--- START ---

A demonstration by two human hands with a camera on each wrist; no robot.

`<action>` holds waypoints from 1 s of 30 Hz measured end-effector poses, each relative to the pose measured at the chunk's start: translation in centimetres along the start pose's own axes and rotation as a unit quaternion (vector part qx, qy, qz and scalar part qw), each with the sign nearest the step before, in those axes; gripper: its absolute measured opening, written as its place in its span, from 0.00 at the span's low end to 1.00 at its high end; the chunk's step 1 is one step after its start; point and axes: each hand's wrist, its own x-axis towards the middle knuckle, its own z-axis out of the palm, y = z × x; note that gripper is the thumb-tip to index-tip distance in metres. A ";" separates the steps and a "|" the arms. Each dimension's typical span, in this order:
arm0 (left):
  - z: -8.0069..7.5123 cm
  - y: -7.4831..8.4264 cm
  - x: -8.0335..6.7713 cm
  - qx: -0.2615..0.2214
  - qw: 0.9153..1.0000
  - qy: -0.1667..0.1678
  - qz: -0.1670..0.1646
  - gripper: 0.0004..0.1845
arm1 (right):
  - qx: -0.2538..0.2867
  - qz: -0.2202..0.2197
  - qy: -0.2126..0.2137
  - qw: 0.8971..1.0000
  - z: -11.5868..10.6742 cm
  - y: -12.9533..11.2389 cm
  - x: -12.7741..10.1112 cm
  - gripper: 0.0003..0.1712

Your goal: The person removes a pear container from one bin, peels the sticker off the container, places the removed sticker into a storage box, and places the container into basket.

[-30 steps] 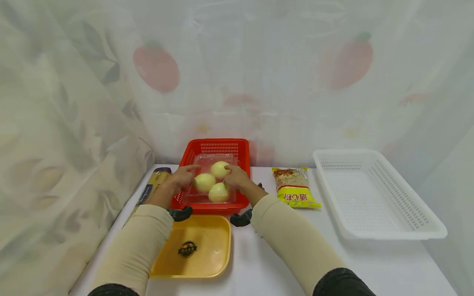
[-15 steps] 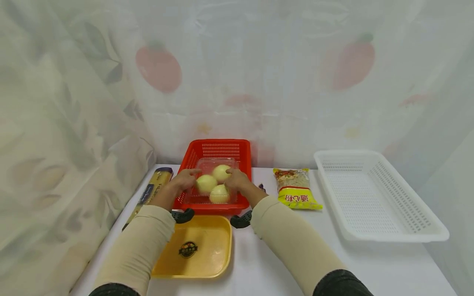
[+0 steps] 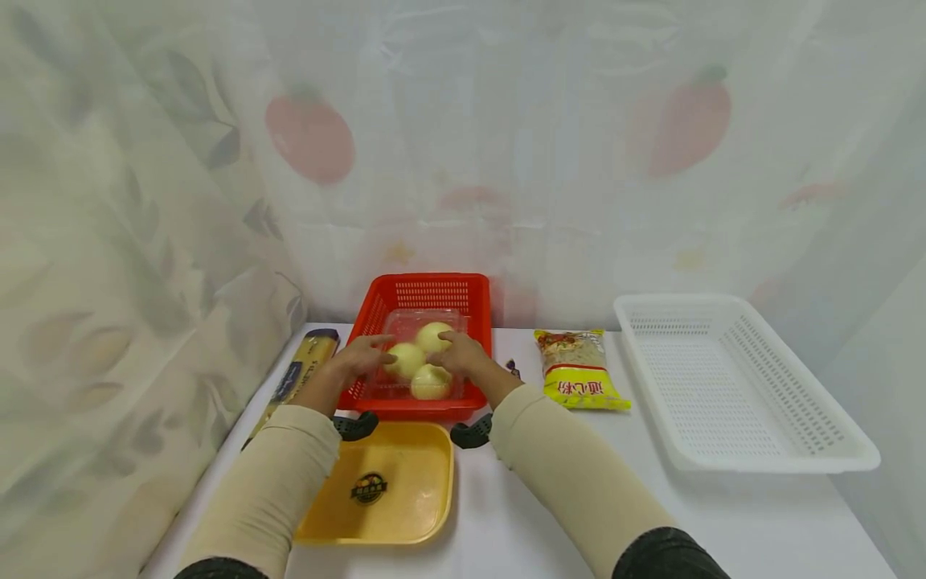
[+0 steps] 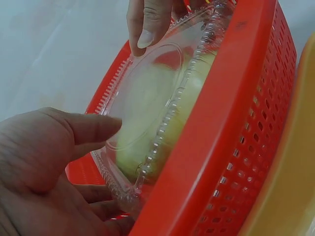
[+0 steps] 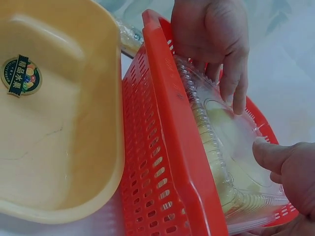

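Three pale round fruits (image 3: 421,363) sit sealed inside a clear plastic clamshell box (image 3: 422,354), and that box lies in the red basket (image 3: 427,289) at the 12 o'clock edge of the table (image 3: 723,523). Both hands are on the box. The left hand (image 3: 359,355) meets it from 9 o'clock, thumb laid over the lid and fingers tucked under the ridged rim, as the left wrist view shows. The right hand (image 3: 459,352) comes in from 3 o'clock, thumb on the lid and fingers round the edge. So each hand is grasping the box, one per side, probably because the thin shell would flex and tip its loose contents if taken by one edge only.

The basket walls stand close about the box, so the fingers have little room to slide under; that looks like the main hindrance, and the box must clear the rim to come free. Just at 6 o'clock of the basket lies a yellow tray (image 3: 376,486) with a round sticker, its far edge touching or nearly touching the basket. At 9 o'clock a long packet of pasta (image 3: 300,368) lies along the curtain. At 3 o'clock lies a yellow noodle packet (image 3: 576,367), and beyond it a white basket (image 3: 731,386), well apart from the hands
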 end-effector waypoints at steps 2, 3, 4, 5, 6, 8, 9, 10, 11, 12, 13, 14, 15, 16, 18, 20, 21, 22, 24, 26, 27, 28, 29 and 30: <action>0.0 0.1 -0.1 -0.001 1.000 -0.003 -0.002 0.34 | 0.001 0.001 0.001 1.000 0.0 0.0 -0.1 0.36; -0.1 0.1 -0.1 0.000 1.000 -0.004 -0.004 0.35 | 0.003 0.002 0.002 1.000 -0.1 -0.1 -0.1 0.36; -0.1 0.2 -0.1 0.002 1.000 -0.005 -0.004 0.35 | 0.001 0.000 0.002 1.000 -0.1 -0.1 -0.1 0.36; -0.2 0.2 0.0 0.004 1.000 -0.006 -0.005 0.36 | 0.002 0.002 0.001 1.000 -0.1 -0.1 -0.1 0.36; -0.2 0.3 0.0 0.006 1.000 -0.007 -0.003 0.37 | 0.003 0.003 0.000 1.000 -0.1 0.0 -0.1 0.36; -0.3 0.4 0.1 0.006 1.000 -0.007 0.003 0.38 | -0.002 0.000 0.000 1.000 -0.2 0.0 0.0 0.36; -0.3 0.5 0.1 0.009 1.000 -0.007 0.009 0.38 | -0.005 -0.003 0.001 1.000 -0.2 0.0 0.0 0.36; -0.4 0.6 0.0 0.015 1.000 -0.006 0.019 0.38 | -0.009 -0.007 0.002 1.000 -0.3 0.0 0.1 0.36; -0.4 0.8 -0.1 0.022 0.999 -0.003 0.026 0.38 | -0.013 -0.010 0.002 1.000 -0.4 -0.1 0.1 0.36; -0.5 0.9 -0.2 0.026 0.999 -0.001 0.033 0.39 | -0.020 -0.015 0.004 1.000 -0.5 -0.1 0.0 0.36; -0.6 1.1 -0.3 0.028 0.999 -0.001 0.037 0.39 | -0.033 -0.023 0.005 0.999 -0.6 -0.2 0.1 0.37; -0.7 1.3 -0.5 0.036 0.998 0.001 0.042 0.40 | -0.044 -0.028 0.005 0.999 -0.8 -0.3 0.1 0.37; -0.7 1.5 -0.6 0.039 0.998 0.004 0.042 0.41 | -0.053 -0.031 0.006 0.998 -1.0 -0.5 0.0 0.38; -0.8 1.7 -0.7 0.041 0.998 0.007 0.041 0.42 | -0.062 -0.035 0.005 0.997 -1.1 -0.6 0.0 0.38; -0.9 2.2 -1.0 0.044 0.998 0.011 0.041 0.44 | -0.079 -0.040 0.005 0.996 -1.5 -1.0 -0.1 0.39; -1.0 2.8 -1.3 0.050 0.998 0.016 0.047 0.45 | -0.084 -0.044 0.007 0.995 -2.0 -1.3 -0.3 0.39; -1.0 3.1 -1.4 0.050 0.997 0.019 0.048 0.45 | -0.083 -0.045 0.007 0.995 -2.2 -1.5 -0.5 0.39; -1.0 3.4 -1.5 0.054 0.997 0.020 0.055 0.45 | -0.085 -0.049 0.009 0.995 -2.5 -1.6 -0.6 0.39; -0.9 4.1 -1.7 0.059 0.996 0.021 0.063 0.45 | -0.088 -0.056 0.013 0.994 -3.0 -1.8 -0.8 0.39; -0.8 4.7 -1.9 0.066 0.995 0.027 0.068 0.45 | -0.094 -0.064 0.016 0.993 -3.6 -1.9 -1.1 0.40; -0.7 5.0 -2.1 0.068 0.995 0.029 0.073 0.45 | -0.098 -0.069 0.018 0.993 -3.9 -1.9 -1.2 0.40; -0.7 5.2 -2.4 0.075 0.994 0.031 0.079 0.46 | -0.102 -0.073 0.021 0.992 -4.1 -1.9 -1.4 0.40; -0.6 5.5 -2.6 0.080 0.993 0.035 0.083 0.46 | -0.105 -0.075 0.023 0.991 -4.4 -2.0 -1.6 0.41; -0.5 5.8 -2.8 0.085 0.992 0.038 0.087 0.47 | -0.104 -0.074 0.026 0.992 -4.7 -2.0 -1.7 0.41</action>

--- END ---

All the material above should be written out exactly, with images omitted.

§ Completed task:
A demonstration by two human hands with a camera on each wrist; no robot.

`<action>` holds waypoints from 1 s of 30 Hz measured end-effector poses, each relative to the pose measured at the chunk's start: translation in centimetres along the start pose's own axes and rotation as a unit quaternion (vector part qx, qy, qz and scalar part qw), each with the sign nearest the step before, in those axes; gripper: its absolute measured opening, written as its place in its span, from 0.00 at the span's low end to 1.00 at its high end; the chunk's step 1 is one step after its start; point and axes: each hand's wrist, its own x-axis towards the middle knuckle, its own z-axis out of the palm, y = z × x; note that gripper is the thumb-tip to index-tip distance in metres. A ";" separates the steps and a "|" the arms. Each dimension's typical span, in this order:
arm0 (left):
  - z: -8.0069..7.5123 cm
  - y: -7.4831..8.4264 cm
  - x: -8.0335..6.7713 cm
  - qx: -0.2615..0.2214
  - qw: 0.9153..1.0000
  - qy: -0.1667..0.1678
  - qz: -0.1670..0.1646
  - gripper: 0.0004..0.1845
arm1 (right):
  - qx: -0.2538..0.2867
  - qz: -0.2202..0.2197
  - qy: -0.2126..0.2137
  - qw: 0.8971..1.0000
  - z: -11.5868..10.6742 cm
  - y: -12.9533..11.2389 cm
  - x: -12.7741..10.1112 cm
  - gripper: 0.0003..0.1712

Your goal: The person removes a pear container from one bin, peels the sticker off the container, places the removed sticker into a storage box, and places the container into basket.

[-30 steps] 
[-15 steps] 
[+0 steps] 
[+0 steps] 
[+0 steps] 

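Three pale round fruits (image 3: 421,363) sit sealed inside a clear plastic clamshell box (image 3: 422,354), and that box lies in the red basket (image 3: 427,289) at the 12 o'clock edge of the table (image 3: 723,523). Both hands are on the box. The left hand (image 3: 359,355) meets it from 9 o'clock, thumb laid over the lid and fingers tucked under the ridged rim, as the left wrist view shows. The right hand (image 3: 459,352) comes in from 3 o'clock, thumb on the lid and fingers round the edge. So each hand is grasping the box, one per side, probably because the thin shell would flex and tip its loose contents if taken by one edge only.

The basket walls stand close about the box, so the fingers have little room to slide under; that looks like the main hindrance, and the box must clear the rim to come free. Just at 6 o'clock of the basket lies a yellow tray (image 3: 376,486) with a round sticker, its far edge touching or nearly touching the basket. At 9 o'clock a long packet of pasta (image 3: 300,368) lies along the curtain. At 3 o'clock lies a yellow noodle packet (image 3: 576,367), and beyond it a white basket (image 3: 731,386), well apart from the hands
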 end-effector waypoints at steps 2, 3, 4, 5, 6, 8, 9, 10, 11, 12, 13, 14, 15, 16, 18, 20, 21, 22, 24, 26, 27, 28, 29 and 30: <action>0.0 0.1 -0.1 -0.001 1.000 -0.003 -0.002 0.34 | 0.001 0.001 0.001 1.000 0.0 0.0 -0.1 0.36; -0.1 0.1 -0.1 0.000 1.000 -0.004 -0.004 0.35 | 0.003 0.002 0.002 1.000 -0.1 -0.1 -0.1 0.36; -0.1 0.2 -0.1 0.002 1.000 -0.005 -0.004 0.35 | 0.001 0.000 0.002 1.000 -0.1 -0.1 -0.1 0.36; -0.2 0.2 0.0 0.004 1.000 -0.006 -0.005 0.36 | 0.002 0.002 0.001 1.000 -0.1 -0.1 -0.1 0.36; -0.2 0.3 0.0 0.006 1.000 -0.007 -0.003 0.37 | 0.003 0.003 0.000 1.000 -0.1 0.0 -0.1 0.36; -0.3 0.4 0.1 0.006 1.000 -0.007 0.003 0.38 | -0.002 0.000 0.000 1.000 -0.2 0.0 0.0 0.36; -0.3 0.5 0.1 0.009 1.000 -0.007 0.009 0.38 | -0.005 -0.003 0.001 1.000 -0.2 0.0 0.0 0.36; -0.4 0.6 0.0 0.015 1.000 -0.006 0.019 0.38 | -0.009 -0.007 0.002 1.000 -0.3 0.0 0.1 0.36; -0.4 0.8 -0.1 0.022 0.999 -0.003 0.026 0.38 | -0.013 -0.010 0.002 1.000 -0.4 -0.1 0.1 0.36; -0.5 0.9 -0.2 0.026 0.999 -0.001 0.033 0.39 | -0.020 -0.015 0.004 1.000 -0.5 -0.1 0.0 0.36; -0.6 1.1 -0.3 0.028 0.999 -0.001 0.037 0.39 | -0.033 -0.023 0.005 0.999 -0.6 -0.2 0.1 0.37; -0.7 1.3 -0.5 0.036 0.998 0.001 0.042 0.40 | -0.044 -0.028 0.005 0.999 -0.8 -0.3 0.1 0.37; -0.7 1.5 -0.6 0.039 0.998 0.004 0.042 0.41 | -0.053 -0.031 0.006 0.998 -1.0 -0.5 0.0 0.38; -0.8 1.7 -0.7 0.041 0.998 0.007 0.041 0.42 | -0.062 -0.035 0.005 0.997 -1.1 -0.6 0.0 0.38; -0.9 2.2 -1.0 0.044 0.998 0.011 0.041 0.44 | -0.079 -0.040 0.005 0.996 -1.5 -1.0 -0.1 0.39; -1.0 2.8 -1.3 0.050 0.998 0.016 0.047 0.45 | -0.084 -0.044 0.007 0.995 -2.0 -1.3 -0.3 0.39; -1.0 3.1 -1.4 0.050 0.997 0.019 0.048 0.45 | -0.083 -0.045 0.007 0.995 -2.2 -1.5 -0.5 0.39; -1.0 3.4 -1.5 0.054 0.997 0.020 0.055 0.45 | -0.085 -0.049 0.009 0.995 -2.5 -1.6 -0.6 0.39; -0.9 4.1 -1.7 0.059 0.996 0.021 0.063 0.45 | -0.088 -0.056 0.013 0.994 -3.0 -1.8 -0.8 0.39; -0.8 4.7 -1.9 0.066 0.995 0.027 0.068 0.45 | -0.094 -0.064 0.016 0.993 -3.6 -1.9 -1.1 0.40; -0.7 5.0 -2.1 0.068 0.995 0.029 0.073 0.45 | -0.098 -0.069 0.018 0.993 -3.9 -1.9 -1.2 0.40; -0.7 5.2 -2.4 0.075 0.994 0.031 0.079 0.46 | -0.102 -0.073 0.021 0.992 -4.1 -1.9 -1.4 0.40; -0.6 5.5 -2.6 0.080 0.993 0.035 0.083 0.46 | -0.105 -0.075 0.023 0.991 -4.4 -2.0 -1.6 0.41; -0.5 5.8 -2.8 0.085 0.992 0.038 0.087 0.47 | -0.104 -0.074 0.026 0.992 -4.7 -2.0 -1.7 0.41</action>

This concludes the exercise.